+++ Dataset content +++
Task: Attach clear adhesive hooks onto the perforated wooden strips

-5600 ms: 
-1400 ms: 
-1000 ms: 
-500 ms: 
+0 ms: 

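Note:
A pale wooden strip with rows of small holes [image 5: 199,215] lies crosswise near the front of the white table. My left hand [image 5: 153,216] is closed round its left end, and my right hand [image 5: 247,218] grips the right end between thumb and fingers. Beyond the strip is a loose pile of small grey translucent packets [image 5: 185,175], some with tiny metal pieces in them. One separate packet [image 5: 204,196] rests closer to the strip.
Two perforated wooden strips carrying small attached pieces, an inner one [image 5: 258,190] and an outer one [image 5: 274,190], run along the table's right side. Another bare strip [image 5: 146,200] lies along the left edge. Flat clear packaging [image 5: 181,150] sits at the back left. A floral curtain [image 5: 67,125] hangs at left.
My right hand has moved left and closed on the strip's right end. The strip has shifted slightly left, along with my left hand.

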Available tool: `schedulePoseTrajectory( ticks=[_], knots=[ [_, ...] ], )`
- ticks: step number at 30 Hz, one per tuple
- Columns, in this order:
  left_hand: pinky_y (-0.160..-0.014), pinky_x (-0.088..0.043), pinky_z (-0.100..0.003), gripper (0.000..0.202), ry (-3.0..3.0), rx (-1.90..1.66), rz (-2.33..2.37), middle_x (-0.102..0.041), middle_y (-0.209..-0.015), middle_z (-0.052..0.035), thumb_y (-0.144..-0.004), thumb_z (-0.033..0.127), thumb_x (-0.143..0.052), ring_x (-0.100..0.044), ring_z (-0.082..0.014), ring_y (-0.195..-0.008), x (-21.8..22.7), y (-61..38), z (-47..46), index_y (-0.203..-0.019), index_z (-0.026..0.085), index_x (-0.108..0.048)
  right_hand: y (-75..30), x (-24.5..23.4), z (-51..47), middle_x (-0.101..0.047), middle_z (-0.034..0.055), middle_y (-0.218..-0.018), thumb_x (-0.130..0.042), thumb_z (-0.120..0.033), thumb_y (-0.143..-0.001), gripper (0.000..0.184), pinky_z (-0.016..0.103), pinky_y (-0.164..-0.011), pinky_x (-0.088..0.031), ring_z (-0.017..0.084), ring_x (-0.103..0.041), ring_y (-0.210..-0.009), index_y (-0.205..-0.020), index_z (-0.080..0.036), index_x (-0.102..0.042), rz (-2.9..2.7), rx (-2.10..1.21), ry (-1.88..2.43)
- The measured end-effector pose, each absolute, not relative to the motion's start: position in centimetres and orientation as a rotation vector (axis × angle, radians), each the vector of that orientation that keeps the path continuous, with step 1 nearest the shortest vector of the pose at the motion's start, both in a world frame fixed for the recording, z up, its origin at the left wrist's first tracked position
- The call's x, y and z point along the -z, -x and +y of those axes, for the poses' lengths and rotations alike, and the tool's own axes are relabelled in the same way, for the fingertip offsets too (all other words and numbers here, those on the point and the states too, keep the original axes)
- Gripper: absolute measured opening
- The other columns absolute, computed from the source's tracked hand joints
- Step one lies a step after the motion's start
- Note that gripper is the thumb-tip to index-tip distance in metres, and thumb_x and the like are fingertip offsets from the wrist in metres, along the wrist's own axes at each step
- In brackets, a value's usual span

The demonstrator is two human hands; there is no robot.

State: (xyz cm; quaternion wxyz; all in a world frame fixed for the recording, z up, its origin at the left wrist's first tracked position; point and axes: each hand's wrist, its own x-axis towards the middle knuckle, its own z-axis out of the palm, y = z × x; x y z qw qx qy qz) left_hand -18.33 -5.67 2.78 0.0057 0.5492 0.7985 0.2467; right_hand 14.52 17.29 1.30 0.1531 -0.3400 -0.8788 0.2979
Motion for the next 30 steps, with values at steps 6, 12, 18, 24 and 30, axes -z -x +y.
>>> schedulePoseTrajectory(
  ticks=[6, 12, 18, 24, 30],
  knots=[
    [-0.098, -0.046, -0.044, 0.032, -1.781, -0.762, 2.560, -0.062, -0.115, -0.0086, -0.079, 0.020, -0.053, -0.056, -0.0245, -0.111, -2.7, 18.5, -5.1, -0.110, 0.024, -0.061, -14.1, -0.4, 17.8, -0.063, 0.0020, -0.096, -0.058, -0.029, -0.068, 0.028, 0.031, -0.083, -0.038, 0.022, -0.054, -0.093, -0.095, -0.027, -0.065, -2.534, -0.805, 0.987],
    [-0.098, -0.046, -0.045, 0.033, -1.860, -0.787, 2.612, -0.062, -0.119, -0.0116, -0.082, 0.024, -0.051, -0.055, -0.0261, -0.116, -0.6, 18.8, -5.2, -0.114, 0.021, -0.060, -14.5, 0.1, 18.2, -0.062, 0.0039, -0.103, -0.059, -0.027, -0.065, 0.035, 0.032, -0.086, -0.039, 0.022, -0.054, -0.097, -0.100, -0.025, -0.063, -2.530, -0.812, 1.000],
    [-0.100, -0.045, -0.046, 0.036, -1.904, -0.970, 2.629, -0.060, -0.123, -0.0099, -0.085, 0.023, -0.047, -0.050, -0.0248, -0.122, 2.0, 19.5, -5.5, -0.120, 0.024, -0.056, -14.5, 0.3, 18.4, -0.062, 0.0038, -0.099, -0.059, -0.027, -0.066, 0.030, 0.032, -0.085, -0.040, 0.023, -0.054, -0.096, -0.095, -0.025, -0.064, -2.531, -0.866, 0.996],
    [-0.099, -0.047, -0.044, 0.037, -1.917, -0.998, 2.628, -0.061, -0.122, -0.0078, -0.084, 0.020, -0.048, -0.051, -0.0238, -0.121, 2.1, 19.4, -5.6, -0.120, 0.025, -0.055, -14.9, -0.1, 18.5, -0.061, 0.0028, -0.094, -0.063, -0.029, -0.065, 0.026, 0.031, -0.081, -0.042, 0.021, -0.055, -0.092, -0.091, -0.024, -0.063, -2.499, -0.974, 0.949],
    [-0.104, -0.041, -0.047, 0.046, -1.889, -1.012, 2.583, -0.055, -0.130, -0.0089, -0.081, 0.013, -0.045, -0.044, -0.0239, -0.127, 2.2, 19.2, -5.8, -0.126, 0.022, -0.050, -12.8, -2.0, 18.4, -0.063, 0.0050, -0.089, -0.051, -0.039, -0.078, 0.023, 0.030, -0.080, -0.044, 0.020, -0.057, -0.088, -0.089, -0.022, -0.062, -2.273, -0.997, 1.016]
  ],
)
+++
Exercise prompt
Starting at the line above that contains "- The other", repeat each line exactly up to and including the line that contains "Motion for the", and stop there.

Output of the task
- The other columns absolute, computed from the source's tracked hand joints
- Step one lies a step after the motion's start
- Note that gripper is the thumb-tip to index-tip distance in metres, and thumb_x and the like are fingertip offsets from the wrist in metres, along the wrist's own axes at each step
- In brackets, a value's usual span

The demonstrator is two human hands; there is no robot.

State: (xyz cm; quaternion wxyz; all in a world frame fixed for the recording, z up, its origin at the left wrist's first tracked position; point and axes: each hand's wrist, its own x-axis towards the middle knuckle, its own z-axis out of the palm, y = z × x; x y z qw qx qy qz) left_hand -18.33 -5.67 2.78 0.0057 0.5492 0.7985 0.2467; right_hand 14.52 17.29 1.30 0.1531 -0.3400 -0.8788 0.2979
Motion for the next 30 steps, with values at steps 6, 12, 18, 24 and 30, axes -z -x +y.

Further output is not needed for this exercise.